Efficacy of sulfasalazine in patients with inflammatory back pain due to undifferentiated spondyloarthritis and early ankylosing spondylitis: a multicentre randomised controlled trial

Affiliations
Randomized Controlled Trial

Efficacy of sulfasalazine in patients with inflammatory back pain due to undifferentiated spondyloarthritis and early ankylosing spondylitis: a multicentre randomised controlled trial

J Braun et al. Ann Rheum Dis. 2006 Sep.

Abstract

Objectives: To assess the effect of sulfasalazine (SSZ) on inflammatory back pain (IBP) due to active undifferentiated spondyloarthritis (uSpA) or ankylosing spondylitis in patients with symptom duration <5 years.

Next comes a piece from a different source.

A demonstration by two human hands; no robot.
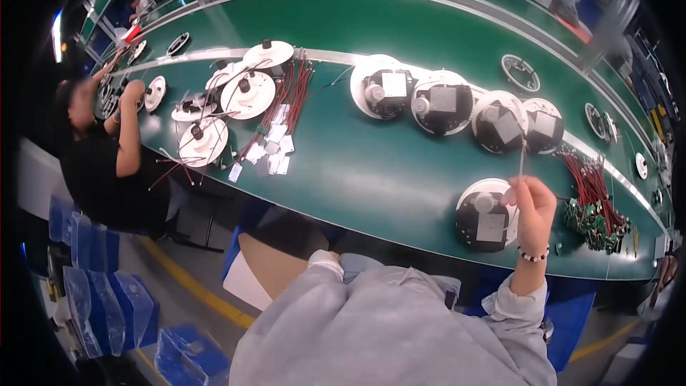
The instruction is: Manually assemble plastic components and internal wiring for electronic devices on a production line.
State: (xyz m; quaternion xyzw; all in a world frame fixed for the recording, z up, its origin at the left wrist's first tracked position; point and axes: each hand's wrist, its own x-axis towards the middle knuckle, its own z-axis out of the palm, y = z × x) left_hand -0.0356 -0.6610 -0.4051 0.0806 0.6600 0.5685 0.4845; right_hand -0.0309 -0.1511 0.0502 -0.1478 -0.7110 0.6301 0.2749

Methods: Patients with IBP and a Bath Ankylosing Spondylitis Disease Activity Index (BASDAI) >3 from 12 centres were randomly assigned to 24 weeks' treatment with SSZ 2 g/day or placebo. The primary outcome variable was the change in BASDAI over 6 months. Secondary outcomes included measures of spinal pain, physical function and inflammation.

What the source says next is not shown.